Letter from the editors

Dear Readers,

This may surprise you.

Even if you’ve read Towerview loyally since last July and noticed our unconscious, yet salient motif, there are still a few things we have not told you about libraries. You read stories of the Perkins staff in October, learned some facts about Duke’s collections in February, and this month, you’ll meet patrons of the Durham County Library. We wondered why libraries had such prominence in our subsconsious this year. True, we credit ourselves as the originators of only one library piece (the graphic of statistics in our February issue), but the others we extracted, from a list of enthusasitcally articulated pitches by talented writers at budget meetings; the library ideas were repeatedly our favorites. Why did these topics resonate with us so? A simple answer is that as Duke undergraduates, we spend a significant amount of time typing away in Perkins or Lilly and that stories that operate in these spaces appeal to us because they are familiar like apples or mud.

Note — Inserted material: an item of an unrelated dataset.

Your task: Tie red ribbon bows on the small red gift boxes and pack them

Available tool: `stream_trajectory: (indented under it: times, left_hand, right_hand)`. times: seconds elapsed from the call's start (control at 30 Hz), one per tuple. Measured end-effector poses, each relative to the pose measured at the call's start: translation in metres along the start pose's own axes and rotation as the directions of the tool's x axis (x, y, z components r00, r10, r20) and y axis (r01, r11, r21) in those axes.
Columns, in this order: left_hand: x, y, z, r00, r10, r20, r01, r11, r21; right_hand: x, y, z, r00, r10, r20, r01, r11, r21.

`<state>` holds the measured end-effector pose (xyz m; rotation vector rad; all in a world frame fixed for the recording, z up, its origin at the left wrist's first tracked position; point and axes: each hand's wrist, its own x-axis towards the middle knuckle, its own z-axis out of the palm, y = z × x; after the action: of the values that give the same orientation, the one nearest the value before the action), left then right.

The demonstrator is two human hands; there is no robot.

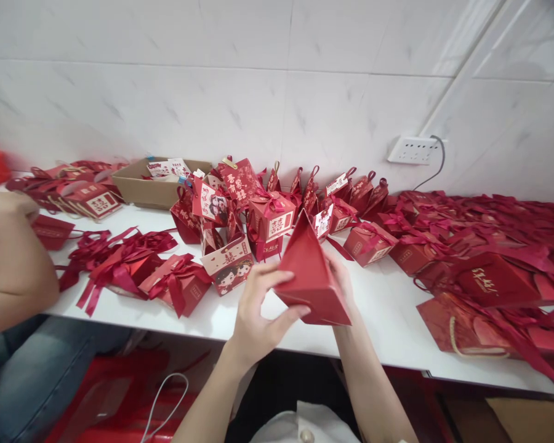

In our conscious thoughts, though, we do not find these libraries so interesting, certainly not in comparison to “hipsters-in-the-woods” towns like Saxapahaw, N.C., the marshes of the Outer Banks, an eclectic art collection made of “junk” in Greensboro or any other location to which we have traveled during issue one to issue seven. As we put this issue—our seventh and our last—together, our staff discussed what we consciously think of libraries:

1 They should have more natural lighting.

2 They are lonely.

3 When I actually need a book, I like it. Sometimes I sit on the floor in its row and read it.

4 They’re quiet.

5 Thinking you’re the loud one, that’s the worst (the hiss your computer makes when you open it)

6 You could conceivably live in one.

Only these thoughts led to more questions about libraries.

What if you did try to live in one? Could one of us do that and write a story about it? Where would you sleep? Who would be around at night? Sure, we’ve pulled all-nighters in the Gothic Reading Room, but that was working time—we spent it all watching our laptop screens. If you wandered instead, you’d probably walk in on some couple having sex in the stacks (one of our editors mentions it’s happened to her—it was really awkward). How many people have actually had sex in the stacks (we won’t confess our own answers in print)? Which students spend the most time at the library? Are there morning studiers, afternoon studiers and night studiers or does everyone just study at night?

This thought experiment has changed our minds. We ask our successors, Matthew Chase and Sonia Havele, to disregard any earlier advice we gave them about not over-exhausting storylines and instead, please answer more questions about libraries for our readership.

Goodbye readers, we have enjoyed these seven issues with you.